**What you have to do**:
All the data below should be printed again without a single difference.

**Material provided**:
*** Block opens ***

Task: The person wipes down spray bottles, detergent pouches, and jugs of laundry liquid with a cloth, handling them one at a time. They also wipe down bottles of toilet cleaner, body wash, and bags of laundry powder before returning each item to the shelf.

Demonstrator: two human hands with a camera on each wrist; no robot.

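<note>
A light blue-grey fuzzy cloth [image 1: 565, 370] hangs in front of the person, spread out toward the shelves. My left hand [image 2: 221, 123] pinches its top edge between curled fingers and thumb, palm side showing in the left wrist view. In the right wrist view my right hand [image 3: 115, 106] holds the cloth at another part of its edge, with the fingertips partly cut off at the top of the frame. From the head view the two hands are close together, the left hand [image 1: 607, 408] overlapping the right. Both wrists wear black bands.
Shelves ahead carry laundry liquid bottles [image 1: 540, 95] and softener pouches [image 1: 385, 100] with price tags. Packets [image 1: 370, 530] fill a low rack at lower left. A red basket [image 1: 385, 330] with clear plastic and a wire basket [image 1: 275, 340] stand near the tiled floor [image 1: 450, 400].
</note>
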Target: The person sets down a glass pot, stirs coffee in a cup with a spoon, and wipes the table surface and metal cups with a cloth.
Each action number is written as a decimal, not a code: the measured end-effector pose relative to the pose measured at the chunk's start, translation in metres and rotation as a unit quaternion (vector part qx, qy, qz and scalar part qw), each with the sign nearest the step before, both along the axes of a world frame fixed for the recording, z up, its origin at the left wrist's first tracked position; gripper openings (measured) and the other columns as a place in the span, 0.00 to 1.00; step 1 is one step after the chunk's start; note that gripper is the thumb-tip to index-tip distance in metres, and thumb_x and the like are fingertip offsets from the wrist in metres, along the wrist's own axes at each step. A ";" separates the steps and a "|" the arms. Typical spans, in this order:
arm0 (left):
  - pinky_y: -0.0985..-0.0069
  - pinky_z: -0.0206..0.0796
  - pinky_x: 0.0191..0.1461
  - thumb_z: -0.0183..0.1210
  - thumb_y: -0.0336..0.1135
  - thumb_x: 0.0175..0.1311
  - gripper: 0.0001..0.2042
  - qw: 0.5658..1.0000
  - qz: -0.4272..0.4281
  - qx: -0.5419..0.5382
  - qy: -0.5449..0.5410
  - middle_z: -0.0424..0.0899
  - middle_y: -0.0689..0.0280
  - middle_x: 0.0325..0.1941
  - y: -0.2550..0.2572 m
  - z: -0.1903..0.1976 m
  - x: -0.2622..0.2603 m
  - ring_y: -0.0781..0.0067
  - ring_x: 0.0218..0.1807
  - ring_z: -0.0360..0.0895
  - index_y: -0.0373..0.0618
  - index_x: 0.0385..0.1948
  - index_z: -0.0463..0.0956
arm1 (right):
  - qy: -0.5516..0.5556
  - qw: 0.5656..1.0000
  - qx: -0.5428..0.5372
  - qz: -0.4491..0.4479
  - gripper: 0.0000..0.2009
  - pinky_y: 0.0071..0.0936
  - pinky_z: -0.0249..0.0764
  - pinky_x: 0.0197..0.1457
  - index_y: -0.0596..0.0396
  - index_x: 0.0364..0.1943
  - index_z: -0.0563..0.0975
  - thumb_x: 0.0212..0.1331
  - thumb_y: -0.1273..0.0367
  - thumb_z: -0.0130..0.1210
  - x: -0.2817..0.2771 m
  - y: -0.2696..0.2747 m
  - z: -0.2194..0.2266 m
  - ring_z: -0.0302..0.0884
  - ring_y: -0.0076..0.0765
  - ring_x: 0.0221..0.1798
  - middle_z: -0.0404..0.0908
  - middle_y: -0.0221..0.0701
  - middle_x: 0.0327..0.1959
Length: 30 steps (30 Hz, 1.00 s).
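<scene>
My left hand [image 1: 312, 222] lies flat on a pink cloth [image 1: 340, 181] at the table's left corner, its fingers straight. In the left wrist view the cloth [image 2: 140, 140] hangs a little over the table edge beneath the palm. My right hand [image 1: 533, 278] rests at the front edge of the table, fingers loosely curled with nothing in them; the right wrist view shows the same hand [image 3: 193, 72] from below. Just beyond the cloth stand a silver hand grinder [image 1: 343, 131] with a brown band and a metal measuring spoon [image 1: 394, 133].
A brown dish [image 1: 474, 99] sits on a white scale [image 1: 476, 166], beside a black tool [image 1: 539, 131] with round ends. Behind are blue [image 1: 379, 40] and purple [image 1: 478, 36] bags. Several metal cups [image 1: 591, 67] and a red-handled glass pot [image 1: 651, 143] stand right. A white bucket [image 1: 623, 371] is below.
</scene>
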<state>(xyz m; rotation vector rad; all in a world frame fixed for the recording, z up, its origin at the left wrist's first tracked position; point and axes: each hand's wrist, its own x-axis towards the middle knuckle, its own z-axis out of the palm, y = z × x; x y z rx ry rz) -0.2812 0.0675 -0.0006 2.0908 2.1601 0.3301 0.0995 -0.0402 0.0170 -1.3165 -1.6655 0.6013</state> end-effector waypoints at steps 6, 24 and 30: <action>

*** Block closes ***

**Answer space**:
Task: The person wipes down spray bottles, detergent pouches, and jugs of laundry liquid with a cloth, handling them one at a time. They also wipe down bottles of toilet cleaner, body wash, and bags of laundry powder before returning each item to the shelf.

Demonstrator: two human hands with a camera on each wrist; no robot.

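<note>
A light blue-grey fuzzy cloth [image 1: 565, 370] hangs in front of the person, spread out toward the shelves. My left hand [image 2: 221, 123] pinches its top edge between curled fingers and thumb, palm side showing in the left wrist view. In the right wrist view my right hand [image 3: 115, 106] holds the cloth at another part of its edge, with the fingertips partly cut off at the top of the frame. From the head view the two hands are close together, the left hand [image 1: 607, 408] overlapping the right. Both wrists wear black bands.
Shelves ahead carry laundry liquid bottles [image 1: 540, 95] and softener pouches [image 1: 385, 100] with price tags. Packets [image 1: 370, 530] fill a low rack at lower left. A red basket [image 1: 385, 330] with clear plastic and a wire basket [image 1: 275, 340] stand near the tiled floor [image 1: 450, 400].
</note>
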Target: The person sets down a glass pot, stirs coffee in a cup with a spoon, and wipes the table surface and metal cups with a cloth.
Each action number is written as a decimal, not a code: the measured end-effector pose relative to the pose measured at the chunk's start, translation in metres and rotation as a unit quaternion (vector part qx, qy, qz and scalar part qw), each with the sign nearest the step before, both along the axes of a world frame fixed for the recording, z up, its origin at the left wrist's first tracked position; gripper openings (measured) and the other columns as a place in the span, 0.00 to 1.00; step 1 is one step after the chunk's start; note that gripper is the thumb-tip to index-tip distance in metres, and thumb_x and the like are fingertip offsets from the wrist in metres, along the wrist's own axes at each step. A ";" separates the steps and a "|" the arms. Typical spans, in this order:
arm0 (left):
  - pinky_y: -0.0985..-0.0069
  - pinky_z: -0.0206..0.0796
  - pinky_x: 0.0191..0.1461
  - thumb_z: -0.0183..0.1210
  - thumb_y: -0.0336..0.1135
  - thumb_x: 0.0175..0.1311
  - gripper: 0.0001..0.2042
  - qw: 0.5658..1.0000
  - qz: -0.4272..0.4281
  - qx: -0.5419..0.5382
  - qy: -0.5449..0.5410
  - middle_z: -0.0424..0.0899
  - middle_y: -0.0689..0.0280
  - middle_x: 0.0325..0.1941
  - y: -0.2550..0.2572 m
  - z: -0.1903..0.1976 m
  - x: -0.2622..0.2603 m
  - ring_y: -0.0781..0.0067
  - ring_x: 0.0218..0.1807
  - ring_z: -0.0360..0.0895
  - index_y: -0.0373..0.0618
  - index_x: 0.0385..0.1948
  - index_z: -0.0463..0.0956
arm1 (right):
  - qy: -0.5516..0.5556
  - qw: 0.5656..1.0000
  - qx: -0.5428..0.5372
  - qz: -0.4491..0.4479
  - gripper: 0.0000..0.2009
  - pinky_y: 0.0071..0.0936
  - pinky_z: -0.0249..0.0764
  - pinky_x: 0.0197..0.1457
  - index_y: -0.0596..0.0396
  - index_x: 0.0364..0.1943
  - index_z: -0.0563..0.0975
  - thumb_x: 0.0212..0.1331
  - thumb_y: -0.1273..0.0367
  - thumb_z: -0.0130..0.1210
  - x: -0.2817..0.2771 m
  - y: -0.2696..0.2747 m
  - z: -0.2194..0.2266 m
  - ring_z: -0.0302..0.0884
  - ring_y: -0.0076..0.0765
  - ring_x: 0.0221..0.1798
  - middle_z: -0.0404..0.0908
  - middle_y: -0.0221..0.0701
  - middle_x: 0.0327..0.1959
Length: 30 steps (30 Hz, 1.00 s).
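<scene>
My left hand [image 1: 312, 222] lies flat on a pink cloth [image 1: 340, 181] at the table's left corner, its fingers straight. In the left wrist view the cloth [image 2: 140, 140] hangs a little over the table edge beneath the palm. My right hand [image 1: 533, 278] rests at the front edge of the table, fingers loosely curled with nothing in them; the right wrist view shows the same hand [image 3: 193, 72] from below. Just beyond the cloth stand a silver hand grinder [image 1: 343, 131] with a brown band and a metal measuring spoon [image 1: 394, 133].
A brown dish [image 1: 474, 99] sits on a white scale [image 1: 476, 166], beside a black tool [image 1: 539, 131] with round ends. Behind are blue [image 1: 379, 40] and purple [image 1: 478, 36] bags. Several metal cups [image 1: 591, 67] and a red-handled glass pot [image 1: 651, 143] stand right. A white bucket [image 1: 623, 371] is below.
</scene>
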<state>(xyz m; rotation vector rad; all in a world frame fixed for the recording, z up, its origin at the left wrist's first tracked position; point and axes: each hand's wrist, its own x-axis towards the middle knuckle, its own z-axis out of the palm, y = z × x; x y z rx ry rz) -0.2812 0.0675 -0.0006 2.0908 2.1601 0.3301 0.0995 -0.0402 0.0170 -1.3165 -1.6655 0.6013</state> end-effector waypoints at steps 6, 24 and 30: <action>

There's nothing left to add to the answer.